Azure landing zones, a critical component of Microsoft’s cloud services, provide a structured approach for designing your environment in the Azure cloud. They follow key design principles across eight design areas to accommodate all application portfolios and enable application migration, modernization, and innovation at scale.
What is an Azure Landing Zone?
Imagine an Azure landing zone as a well-planned plot of land where you can build different parts of your house (applications and platform resources). The layout of this ‘land’ is flexible and expandable, meeting various construction needs. It also allows for a repeatable design, meaning you can apply the same set of blueprints (configurations and controls) to every part of your ‘house’.
Key Design Areas and Resource Organization
Azure landing zones cater to eight ‘rooms’ or design areas (see diagram below) – Azure billing and Azure Active Directory tenant (A), identity and access management (B), resource organization (C), network topology and connectivity (E), security (F), management (D, G, H), governance (C, D), and platform automation and DevOps (I).
Think of these subscriptions as different sections of your house, organized by management group. Subscriptions for application resources are like different rooms (application landing zones), while those for platform resources are like shared/common spaces (platform landing zones).
Platform Landing Zone Vs.
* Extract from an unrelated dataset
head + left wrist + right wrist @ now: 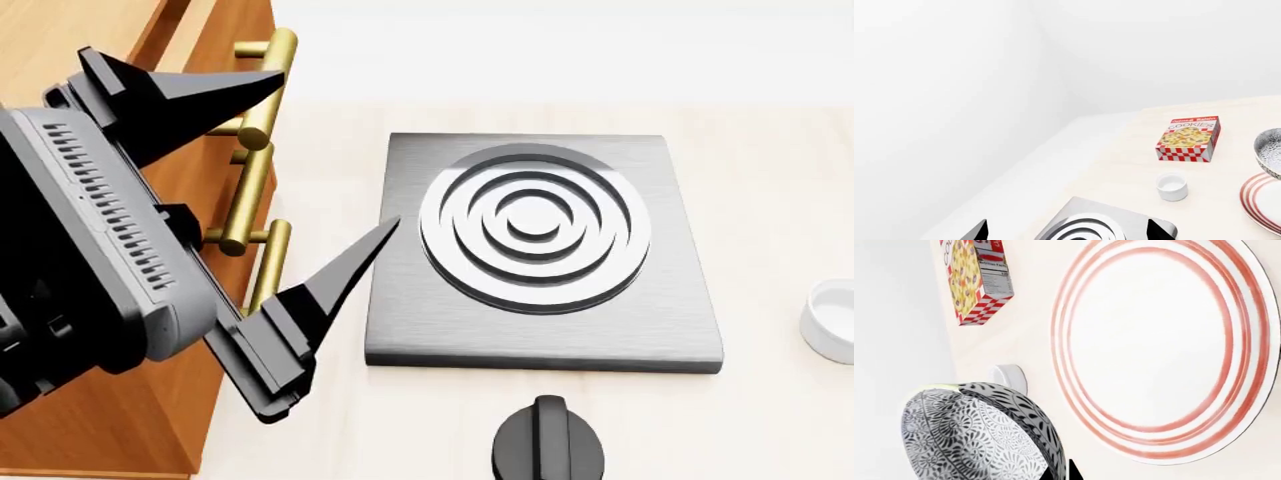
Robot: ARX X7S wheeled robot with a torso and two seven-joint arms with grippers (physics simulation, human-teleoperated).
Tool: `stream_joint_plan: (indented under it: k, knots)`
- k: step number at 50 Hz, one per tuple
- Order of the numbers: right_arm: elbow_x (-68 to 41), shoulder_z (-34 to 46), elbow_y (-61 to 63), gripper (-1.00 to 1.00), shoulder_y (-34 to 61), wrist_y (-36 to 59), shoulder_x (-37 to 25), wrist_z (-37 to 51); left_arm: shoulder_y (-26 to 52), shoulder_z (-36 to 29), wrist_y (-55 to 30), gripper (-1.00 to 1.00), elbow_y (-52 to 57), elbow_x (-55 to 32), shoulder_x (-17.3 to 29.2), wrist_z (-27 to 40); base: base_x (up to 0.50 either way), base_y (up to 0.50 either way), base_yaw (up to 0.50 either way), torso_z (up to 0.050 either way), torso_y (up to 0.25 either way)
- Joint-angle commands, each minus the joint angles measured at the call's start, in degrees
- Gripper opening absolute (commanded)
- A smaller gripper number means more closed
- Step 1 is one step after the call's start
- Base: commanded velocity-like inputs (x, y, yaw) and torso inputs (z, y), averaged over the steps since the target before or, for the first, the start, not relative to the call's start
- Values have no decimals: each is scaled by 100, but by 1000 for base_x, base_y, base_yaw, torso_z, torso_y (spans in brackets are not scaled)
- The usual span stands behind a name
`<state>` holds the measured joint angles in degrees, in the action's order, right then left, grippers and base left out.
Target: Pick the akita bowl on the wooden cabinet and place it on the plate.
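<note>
One akita bowl (981, 435) hangs in the right tool (1057, 471) just beside one plate (1154, 350).

The bowl, black-and-white patterned, sits close against the right tool's dark fingertips, apparently gripped at its rim; how wide that tool stands I cannot tell. Beyond it lie one cookie box (977, 277) and one small white cup (1011, 377) on the table (1031, 335). The left tool (327, 165) is spread wide and empty, beside the wooden cabinet (200, 60), near one stove plate (534, 250) and one knob (547, 445).
</note>
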<state>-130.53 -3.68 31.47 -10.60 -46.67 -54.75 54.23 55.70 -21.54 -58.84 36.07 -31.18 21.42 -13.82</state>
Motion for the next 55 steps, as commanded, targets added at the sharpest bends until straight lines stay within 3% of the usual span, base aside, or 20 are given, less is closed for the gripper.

Application Landing Zone
A platform landing zone represents shared services like identity, connectivity, and management, similar to shared utilities (water, electricity, internet) in a house. These shared services are typically managed by one or more central teams, and consolidating them often improves operational efficiency.
An application landing zone, on the other hand, is like a specific room in the house designed for a particular purpose. These ‘rooms’ are pre-designed through code, with rules (policies) assigned via management groups. You can manage these ‘rooms’ using a central team, an application team, or a shared team management approach, just like how different family members might take charge of different rooms.
Accelerators: Your Construction Crew
Azure landing zones feature accelerators, which are like your construction crew, helping you build your Azure ‘house’ correctly and swiftly. They include a platform landing zone accelerator and several application landing zone accelerators.
There’s also the Azure landing zone portal accelerator – a ready-made construction plan that deploys the conceptual architecture and applies predetermined configurations to key components such as management groups and policies. It’s perfect for organizations whose conceptual architecture matches their planned operating model and resource structure.
Azure landing zones are like your trusted architects and builders for your cloud environment. By understanding and leveraging these principles and features, you can customize your Azure ‘home’ to your specific needs and ensure smooth operation at scale.